It’s been obvious in the UK for a while that “shrinkflation” is giving us less food for the same price, but thanks to climate change, failing economies and a supply system that’s been mauled by COVID-19, food prices across the world are shooting up dramatically.
According to this alarming Bloomberg article, surges in raw material costs in developing nations at the beginning of 2021 have resulted in the prices of staples increasing, with Indonesian tofu up 30% and one Brazilian mainstay, turtle beans, up 54% in price.
This squeeze will soon be felt in the developed world, too – longer and more complex supply chains, and more intensive food processing chains, usually mean that those costs can be cushioned, but not this time. Vastly increasing transport and packaging costs have already strained these systems to the point that it’s time to pass the buck on to the consumer, or some execs will have to have their bonuses reduced. And, I cannot stress enough, those execs would rather you starve to death.
So get ready for increased food prices, possibly forever, made worse by the friction and wastage of Brexit clogging our ports and lorry lanes. This is just the start. Something tells me we’re in for one hell of a decade.

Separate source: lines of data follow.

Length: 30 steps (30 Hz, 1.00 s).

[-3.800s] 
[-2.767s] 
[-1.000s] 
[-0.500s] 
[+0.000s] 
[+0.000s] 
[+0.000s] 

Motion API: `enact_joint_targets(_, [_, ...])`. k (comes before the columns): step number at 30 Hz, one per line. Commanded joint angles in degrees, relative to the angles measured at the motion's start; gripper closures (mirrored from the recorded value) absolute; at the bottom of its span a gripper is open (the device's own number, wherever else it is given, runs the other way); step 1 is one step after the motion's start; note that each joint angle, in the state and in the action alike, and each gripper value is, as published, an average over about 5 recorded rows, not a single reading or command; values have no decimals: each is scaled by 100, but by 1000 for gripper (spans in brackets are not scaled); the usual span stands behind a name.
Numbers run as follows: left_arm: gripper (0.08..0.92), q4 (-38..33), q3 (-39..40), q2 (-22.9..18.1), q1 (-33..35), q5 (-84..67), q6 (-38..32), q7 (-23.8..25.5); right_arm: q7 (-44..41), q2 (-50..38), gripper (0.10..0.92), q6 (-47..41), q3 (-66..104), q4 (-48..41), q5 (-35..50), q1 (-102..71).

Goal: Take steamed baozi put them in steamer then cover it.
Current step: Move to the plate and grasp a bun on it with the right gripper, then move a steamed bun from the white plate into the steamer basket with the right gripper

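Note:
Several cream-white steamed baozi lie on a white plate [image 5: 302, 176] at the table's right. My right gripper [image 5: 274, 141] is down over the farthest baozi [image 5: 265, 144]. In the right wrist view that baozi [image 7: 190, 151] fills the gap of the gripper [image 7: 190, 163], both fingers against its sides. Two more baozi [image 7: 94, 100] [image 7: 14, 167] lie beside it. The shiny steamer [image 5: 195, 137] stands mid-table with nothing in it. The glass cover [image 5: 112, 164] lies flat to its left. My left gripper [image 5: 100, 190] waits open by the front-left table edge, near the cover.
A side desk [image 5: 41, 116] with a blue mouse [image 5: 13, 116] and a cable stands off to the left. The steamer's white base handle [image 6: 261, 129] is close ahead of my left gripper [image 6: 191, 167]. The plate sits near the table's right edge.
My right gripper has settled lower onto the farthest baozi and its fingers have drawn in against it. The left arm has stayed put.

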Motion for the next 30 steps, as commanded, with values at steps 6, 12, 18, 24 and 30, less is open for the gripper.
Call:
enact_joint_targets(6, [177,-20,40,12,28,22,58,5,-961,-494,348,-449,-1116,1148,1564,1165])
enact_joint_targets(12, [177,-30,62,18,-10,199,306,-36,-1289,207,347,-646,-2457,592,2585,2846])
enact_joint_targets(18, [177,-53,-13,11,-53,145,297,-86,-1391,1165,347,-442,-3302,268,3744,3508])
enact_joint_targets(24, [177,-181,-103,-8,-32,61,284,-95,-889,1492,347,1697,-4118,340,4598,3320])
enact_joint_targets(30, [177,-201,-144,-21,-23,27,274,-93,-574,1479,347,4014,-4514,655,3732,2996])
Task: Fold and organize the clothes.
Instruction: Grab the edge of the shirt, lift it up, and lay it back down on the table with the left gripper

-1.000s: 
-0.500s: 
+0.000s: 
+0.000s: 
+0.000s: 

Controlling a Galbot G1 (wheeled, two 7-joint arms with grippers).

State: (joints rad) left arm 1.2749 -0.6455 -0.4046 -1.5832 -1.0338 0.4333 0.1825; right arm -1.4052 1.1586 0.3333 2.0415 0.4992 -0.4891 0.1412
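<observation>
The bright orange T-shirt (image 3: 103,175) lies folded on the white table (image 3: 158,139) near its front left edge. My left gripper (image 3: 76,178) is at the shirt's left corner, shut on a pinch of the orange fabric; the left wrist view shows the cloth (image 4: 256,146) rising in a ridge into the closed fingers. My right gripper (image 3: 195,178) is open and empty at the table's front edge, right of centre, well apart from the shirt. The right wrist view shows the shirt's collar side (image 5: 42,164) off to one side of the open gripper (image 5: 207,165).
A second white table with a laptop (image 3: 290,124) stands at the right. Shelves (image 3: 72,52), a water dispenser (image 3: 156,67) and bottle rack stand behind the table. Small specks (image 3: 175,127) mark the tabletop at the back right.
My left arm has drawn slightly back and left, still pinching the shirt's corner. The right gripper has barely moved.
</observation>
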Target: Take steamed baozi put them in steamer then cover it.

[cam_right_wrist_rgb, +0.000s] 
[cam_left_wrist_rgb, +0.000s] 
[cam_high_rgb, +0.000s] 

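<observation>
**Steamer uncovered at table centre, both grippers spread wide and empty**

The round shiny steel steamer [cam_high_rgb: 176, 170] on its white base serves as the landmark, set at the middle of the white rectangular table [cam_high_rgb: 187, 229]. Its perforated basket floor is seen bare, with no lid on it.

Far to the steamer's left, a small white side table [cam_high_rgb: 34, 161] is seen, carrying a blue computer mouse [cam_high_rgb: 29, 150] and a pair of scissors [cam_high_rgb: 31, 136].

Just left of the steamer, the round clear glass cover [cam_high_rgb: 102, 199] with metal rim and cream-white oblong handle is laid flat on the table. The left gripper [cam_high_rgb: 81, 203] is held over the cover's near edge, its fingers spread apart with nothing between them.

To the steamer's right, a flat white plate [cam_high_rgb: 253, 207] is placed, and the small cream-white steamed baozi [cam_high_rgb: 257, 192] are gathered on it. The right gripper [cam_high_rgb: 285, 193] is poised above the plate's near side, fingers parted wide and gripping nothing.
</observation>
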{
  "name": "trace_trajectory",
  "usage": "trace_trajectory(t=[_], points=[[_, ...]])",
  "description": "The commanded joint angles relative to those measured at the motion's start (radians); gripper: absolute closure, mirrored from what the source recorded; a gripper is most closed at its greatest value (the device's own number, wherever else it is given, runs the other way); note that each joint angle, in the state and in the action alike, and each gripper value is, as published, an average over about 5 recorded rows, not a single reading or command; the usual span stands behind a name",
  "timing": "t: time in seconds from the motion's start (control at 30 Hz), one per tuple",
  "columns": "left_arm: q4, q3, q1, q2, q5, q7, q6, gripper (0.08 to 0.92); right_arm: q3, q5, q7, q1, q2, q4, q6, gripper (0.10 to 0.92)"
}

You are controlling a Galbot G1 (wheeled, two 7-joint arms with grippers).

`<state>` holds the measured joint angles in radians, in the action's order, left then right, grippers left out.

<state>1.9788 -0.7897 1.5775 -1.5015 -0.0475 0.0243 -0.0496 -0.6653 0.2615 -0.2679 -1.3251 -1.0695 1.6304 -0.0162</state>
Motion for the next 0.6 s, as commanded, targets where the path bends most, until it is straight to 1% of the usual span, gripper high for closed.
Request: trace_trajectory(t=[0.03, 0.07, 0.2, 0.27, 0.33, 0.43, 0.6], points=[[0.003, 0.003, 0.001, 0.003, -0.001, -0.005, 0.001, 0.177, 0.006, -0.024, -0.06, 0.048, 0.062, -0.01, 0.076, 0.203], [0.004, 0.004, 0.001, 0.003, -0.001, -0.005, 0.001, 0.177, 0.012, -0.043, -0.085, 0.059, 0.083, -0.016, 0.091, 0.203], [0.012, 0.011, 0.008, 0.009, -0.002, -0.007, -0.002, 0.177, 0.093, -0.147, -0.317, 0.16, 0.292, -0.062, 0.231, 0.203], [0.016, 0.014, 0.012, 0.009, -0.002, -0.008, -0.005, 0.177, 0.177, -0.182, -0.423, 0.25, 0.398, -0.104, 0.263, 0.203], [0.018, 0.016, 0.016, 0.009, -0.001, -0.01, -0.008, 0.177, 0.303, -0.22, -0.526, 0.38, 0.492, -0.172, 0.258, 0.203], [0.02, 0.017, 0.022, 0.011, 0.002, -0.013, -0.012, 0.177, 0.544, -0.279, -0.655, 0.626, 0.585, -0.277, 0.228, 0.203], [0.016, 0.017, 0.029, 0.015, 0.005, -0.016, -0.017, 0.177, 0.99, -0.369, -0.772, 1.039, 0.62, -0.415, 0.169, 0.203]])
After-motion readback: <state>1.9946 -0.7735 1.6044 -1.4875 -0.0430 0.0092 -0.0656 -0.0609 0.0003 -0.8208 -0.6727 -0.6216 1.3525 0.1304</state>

Look into food resiliency and take steps to be as independent of the shops as you can. Good foraging might be able to help, but you’re most likely to be looking at small-scale farming and community food projects like keeping chickens or raising nutrient-dense vegetables in small plots.
A quick and inexpensive way to get started is the adorably pocket-sized Food For Free by Richard Mabey, which shows you some great options for keeping yourself fed and providing some flavour and variety without having to spend a penny. You might as well!